Practical Statistics for Algo Traders

Robot Wealth

Robot Wealth
Visit: Robot Wealth

We take a look back at this classic piece from Kris Longmore and re-evaluate the importance of practical statistics for algo traders.

How do you feel when you see the word “statistics”? Maybe you sense that it’s something you should be really good at, but aren’t. Maybe the word gives you a sense of dread, since you’ve started exploring its murky depths, but thrown your hands up in despair and given up – perhaps more than once. If you read lots of intelligent-sounding quant blogs, you might even feel like your lack of statistical sophistication is what’s standing between you and algo trading success.

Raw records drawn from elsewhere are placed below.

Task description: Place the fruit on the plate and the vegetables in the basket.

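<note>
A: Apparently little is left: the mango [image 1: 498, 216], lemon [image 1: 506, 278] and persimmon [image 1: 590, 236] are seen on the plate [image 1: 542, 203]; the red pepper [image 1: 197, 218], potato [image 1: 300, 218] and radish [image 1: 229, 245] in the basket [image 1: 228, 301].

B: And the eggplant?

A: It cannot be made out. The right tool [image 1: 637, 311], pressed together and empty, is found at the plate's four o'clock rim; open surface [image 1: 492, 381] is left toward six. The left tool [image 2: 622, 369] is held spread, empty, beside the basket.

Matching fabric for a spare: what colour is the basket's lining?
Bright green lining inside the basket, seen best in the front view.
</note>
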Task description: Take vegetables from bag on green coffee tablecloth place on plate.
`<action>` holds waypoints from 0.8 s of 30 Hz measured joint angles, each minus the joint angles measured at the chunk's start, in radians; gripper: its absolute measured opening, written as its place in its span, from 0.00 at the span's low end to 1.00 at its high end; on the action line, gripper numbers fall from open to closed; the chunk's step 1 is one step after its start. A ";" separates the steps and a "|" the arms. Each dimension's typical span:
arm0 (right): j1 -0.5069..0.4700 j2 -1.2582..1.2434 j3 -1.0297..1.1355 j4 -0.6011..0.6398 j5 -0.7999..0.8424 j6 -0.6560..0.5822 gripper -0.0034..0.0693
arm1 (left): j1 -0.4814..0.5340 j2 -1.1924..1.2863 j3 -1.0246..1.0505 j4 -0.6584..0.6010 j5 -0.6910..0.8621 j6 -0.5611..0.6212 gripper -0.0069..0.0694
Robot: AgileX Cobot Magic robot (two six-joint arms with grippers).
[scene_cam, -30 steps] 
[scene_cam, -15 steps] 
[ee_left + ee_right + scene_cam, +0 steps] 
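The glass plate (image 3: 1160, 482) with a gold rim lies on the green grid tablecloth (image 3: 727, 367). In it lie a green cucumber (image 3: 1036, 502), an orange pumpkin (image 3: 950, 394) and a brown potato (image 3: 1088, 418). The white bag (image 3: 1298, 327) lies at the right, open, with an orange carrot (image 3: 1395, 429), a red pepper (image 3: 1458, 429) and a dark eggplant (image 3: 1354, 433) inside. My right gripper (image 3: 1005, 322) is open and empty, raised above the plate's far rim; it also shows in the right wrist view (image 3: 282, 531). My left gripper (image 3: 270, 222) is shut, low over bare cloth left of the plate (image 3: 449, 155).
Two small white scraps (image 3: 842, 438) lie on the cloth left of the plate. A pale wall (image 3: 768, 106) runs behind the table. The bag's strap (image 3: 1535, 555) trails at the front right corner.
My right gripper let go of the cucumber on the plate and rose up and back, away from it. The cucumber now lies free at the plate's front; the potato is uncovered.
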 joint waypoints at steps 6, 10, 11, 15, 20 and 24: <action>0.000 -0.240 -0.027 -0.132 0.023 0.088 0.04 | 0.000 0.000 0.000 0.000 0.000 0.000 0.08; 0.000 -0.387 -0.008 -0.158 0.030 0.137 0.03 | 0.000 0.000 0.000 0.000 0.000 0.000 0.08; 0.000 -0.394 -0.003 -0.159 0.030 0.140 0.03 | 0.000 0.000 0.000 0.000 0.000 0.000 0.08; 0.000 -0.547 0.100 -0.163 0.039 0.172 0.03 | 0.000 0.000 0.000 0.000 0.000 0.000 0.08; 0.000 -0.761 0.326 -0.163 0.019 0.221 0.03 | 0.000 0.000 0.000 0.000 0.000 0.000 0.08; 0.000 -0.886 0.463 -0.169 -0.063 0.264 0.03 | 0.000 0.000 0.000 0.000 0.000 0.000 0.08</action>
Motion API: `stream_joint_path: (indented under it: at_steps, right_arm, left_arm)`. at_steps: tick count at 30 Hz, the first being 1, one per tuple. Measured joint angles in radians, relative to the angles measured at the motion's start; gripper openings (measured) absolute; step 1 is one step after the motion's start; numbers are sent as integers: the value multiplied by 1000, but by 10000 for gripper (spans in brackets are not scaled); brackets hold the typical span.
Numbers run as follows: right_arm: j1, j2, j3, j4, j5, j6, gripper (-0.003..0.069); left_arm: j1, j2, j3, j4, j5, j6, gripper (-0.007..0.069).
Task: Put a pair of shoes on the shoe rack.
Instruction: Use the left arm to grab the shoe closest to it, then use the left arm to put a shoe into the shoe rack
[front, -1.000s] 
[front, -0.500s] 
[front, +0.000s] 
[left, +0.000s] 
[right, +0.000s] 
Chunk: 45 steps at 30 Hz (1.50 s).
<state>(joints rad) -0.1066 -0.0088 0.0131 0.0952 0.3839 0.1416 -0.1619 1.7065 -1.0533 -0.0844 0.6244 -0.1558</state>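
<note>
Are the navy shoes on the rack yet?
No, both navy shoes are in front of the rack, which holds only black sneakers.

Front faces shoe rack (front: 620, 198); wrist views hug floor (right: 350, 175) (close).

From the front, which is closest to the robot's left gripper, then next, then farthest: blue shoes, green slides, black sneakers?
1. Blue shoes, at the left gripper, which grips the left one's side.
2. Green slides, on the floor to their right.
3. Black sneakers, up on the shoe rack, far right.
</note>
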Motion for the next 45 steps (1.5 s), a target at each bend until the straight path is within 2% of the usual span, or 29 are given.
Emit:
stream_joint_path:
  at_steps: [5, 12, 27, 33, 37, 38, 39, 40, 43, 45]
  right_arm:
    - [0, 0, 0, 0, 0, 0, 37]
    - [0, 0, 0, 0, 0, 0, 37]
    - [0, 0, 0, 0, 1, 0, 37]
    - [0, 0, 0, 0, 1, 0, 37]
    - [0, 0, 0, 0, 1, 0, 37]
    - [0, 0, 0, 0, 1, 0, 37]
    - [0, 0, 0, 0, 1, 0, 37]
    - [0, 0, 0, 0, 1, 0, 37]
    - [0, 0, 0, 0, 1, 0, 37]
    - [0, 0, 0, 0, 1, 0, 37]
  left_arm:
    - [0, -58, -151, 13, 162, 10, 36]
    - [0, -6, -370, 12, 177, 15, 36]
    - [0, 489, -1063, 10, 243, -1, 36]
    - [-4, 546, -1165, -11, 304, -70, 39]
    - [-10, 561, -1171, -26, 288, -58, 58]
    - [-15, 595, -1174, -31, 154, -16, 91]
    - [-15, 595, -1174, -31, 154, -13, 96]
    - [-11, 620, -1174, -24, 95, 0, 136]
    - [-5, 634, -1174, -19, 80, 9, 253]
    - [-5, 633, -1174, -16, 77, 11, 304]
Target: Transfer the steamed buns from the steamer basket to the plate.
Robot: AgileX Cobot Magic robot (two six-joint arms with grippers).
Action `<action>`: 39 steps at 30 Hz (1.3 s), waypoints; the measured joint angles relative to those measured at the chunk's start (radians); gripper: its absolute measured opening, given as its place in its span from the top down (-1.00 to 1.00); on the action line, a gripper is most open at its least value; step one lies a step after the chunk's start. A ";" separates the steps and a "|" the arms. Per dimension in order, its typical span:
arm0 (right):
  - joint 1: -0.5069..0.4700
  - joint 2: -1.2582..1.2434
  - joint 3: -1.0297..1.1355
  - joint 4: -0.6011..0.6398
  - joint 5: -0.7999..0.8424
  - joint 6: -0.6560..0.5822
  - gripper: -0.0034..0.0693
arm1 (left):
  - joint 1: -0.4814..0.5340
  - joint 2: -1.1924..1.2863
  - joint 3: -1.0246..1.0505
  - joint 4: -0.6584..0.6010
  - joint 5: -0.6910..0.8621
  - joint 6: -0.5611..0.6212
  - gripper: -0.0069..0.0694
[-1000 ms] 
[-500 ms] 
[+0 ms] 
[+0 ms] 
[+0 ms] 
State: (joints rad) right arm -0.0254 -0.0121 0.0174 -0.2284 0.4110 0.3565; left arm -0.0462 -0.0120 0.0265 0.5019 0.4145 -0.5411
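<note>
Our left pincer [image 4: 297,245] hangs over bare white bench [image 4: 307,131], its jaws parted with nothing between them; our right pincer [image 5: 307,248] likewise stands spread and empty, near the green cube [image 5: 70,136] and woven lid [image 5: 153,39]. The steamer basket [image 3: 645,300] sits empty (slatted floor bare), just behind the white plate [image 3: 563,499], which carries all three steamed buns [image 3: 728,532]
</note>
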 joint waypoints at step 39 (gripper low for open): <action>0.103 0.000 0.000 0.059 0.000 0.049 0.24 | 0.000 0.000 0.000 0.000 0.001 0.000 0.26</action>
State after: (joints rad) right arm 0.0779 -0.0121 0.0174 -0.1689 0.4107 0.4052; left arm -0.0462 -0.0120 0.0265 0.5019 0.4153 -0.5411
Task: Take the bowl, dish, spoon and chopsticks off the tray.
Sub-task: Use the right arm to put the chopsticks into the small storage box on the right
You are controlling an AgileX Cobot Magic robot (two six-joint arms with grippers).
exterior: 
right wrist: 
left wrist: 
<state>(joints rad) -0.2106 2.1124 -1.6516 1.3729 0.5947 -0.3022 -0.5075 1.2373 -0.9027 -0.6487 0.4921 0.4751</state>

Well, you’re not alone. The reality is that classical statistics is difficult, time-consuming and downright confusing. Fundamentally, we use statistics to answer a question – but when we use classical methods to answer it, half the time we forget what question we were seeking an answer to in the first place.

But guess what? There’s another way to get our questions answered without resorting to classical statistics. And it’s one that will generally appeal to the practical, hands-on problem solvers that tend to be attracted to algo trading in the long run.

Specifically, algo traders can leverage their programming skills to get answers to tough statistical questions – without resorting to classical statistics. In the words of Jake van der Plas, whose awesome PyCon 2016 talk inspired some of the ideas in this post, “if you can write a for loop, you can do statistics.”

In this post and the ones that follow, I want to show you some examples of how simulation and resampling methods lend themselves to intuitive computational solutions to problems that are quite complex when posed in the domain of classical statistics. Let’s get started.

Starting Simple: Beating a Game of Chance

The example that we’ll start with is relatively simple and more for illustrative purposes than something that you’ll use a lot in a trading context. But it sets the scene for what follows and provides a useful place to start getting a sense for the intuition behind the methods I’ll show you later.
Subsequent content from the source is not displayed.